### Data
—————
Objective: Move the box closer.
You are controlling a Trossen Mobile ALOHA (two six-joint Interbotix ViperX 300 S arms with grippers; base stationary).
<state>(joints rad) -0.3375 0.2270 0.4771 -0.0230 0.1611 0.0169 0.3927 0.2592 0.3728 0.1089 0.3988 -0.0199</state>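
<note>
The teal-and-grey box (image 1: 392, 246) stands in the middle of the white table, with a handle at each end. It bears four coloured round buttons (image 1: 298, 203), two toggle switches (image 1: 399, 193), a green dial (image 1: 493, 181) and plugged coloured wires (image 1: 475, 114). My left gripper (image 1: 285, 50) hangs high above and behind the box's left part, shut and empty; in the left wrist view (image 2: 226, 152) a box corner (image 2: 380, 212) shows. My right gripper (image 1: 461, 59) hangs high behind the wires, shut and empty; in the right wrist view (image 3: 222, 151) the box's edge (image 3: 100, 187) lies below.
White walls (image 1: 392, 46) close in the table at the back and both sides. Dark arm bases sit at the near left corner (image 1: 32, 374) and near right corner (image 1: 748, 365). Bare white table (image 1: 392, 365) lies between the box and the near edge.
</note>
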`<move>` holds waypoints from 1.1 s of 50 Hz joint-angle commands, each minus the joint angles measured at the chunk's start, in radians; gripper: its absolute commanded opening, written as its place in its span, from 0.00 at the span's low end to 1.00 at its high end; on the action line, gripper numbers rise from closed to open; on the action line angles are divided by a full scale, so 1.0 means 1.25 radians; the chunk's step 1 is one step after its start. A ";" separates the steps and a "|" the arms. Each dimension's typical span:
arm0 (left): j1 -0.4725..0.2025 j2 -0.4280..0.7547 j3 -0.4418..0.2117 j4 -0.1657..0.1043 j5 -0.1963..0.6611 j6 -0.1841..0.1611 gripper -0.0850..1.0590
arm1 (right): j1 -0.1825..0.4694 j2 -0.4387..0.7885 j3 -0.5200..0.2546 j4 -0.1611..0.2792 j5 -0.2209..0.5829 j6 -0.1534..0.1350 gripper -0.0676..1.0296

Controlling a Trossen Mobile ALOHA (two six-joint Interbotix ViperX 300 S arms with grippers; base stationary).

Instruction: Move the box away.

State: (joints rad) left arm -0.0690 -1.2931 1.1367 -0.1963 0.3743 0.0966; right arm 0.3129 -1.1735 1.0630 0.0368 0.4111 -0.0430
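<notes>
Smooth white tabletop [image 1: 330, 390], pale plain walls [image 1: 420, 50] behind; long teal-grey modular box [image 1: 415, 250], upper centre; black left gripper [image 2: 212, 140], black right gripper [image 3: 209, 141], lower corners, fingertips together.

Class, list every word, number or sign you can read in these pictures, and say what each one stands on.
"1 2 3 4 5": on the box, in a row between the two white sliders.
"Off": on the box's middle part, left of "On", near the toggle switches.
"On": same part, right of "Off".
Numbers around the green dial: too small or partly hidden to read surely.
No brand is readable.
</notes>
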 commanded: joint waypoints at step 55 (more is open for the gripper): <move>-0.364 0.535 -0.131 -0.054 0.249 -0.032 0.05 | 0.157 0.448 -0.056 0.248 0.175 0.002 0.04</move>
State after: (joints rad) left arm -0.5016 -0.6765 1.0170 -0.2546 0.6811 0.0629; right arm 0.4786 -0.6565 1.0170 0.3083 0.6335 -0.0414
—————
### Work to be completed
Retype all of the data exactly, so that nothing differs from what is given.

### Your response
Objective: Move the box closer.
You are controlling a Trossen Mobile ALOHA (two six-joint Interbotix ViperX 300 S arms with grippers; base stationary).
<state>(joints rad) -0.3375 0.2270 0.4771 -0.0230 0.1611 0.0169 0.3927 0.2592 0.3728 0.1089 0.3988 -0.0199</state>
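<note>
The teal-and-grey box (image 1: 392, 246) stands in the middle of the white table, with a handle at each end. It bears four coloured round buttons (image 1: 298, 203), two toggle switches (image 1: 399, 193), a green dial (image 1: 493, 181) and plugged coloured wires (image 1: 475, 114). My left gripper (image 1: 285, 50) hangs high above and behind the box's left part, shut and empty; in the left wrist view (image 2: 226, 152) a box corner (image 2: 380, 212) shows. My right gripper (image 1: 461, 59) hangs high behind the wires, shut and empty; in the right wrist view (image 3: 222, 151) the box's edge (image 3: 100, 187) lies below.
White walls (image 1: 392, 46) close in the table at the back and both sides. Dark arm bases sit at the near left corner (image 1: 32, 374) and near right corner (image 1: 748, 365). Bare white table (image 1: 392, 365) lies between the box and the near edge.
</note>
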`<move>` holds waypoints from 1.1 s of 50 Hz joint-angle commands, each minus the joint angles measured at the chunk's start, in radians; gripper: its absolute commanded opening, written as its place in its span, from 0.00 at the span's low end to 1.00 at its high end; on the action line, gripper numbers rise from closed to open; on the action line angles are divided by a full scale, so 1.0 means 1.25 radians; the chunk's step 1 is one step after its start. A ";" separates the steps and a "|" the arms. Each dimension's typical span:
arm0 (left): j1 -0.4725..0.2025 j2 -0.4280..0.7547 j3 -0.4418..0.2117 j4 -0.1657..0.1043 j5 -0.1963..0.6611 j6 -0.1841..0.1611 gripper -0.0850..1.0590
arm1 (right): j1 -0.1825..0.4694 j2 -0.4387..0.7885 j3 -0.5200..0.2546 j4 -0.1611..0.2792 j5 -0.2209..0.5829 j6 -0.1534..0.1350 gripper -0.0676..1.0296

Controlling a Trossen Mobile ALOHA (two six-joint Interbotix ViperX 300 S arms with grippers; base stationary).

Instruction: Move the box away.

State: (joints rad) left arm -0.0690 -1.2931 1.1367 -0.1963 0.3743 0.0966; right arm 0.3129 -1.1735 1.0630 0.0368 0.4111 -0.0430
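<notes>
Smooth white tabletop [image 1: 330, 390], pale plain walls [image 1: 420, 50] behind; long teal-grey modular box [image 1: 415, 250], upper centre; black left gripper [image 2: 212, 140], black right gripper [image 3: 209, 141], lower corners, fingertips together.

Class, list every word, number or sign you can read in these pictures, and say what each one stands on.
"1 2 3 4 5": on the box, in a row between the two white sliders.
"Off": on the box's middle part, left of "On", near the toggle switches.
"On": same part, right of "Off".
Numbers around the green dial: too small or partly hidden to read surely.
No brand is readable.
</notes>
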 commanded: joint waypoints at step 55 (more is open for the gripper): <move>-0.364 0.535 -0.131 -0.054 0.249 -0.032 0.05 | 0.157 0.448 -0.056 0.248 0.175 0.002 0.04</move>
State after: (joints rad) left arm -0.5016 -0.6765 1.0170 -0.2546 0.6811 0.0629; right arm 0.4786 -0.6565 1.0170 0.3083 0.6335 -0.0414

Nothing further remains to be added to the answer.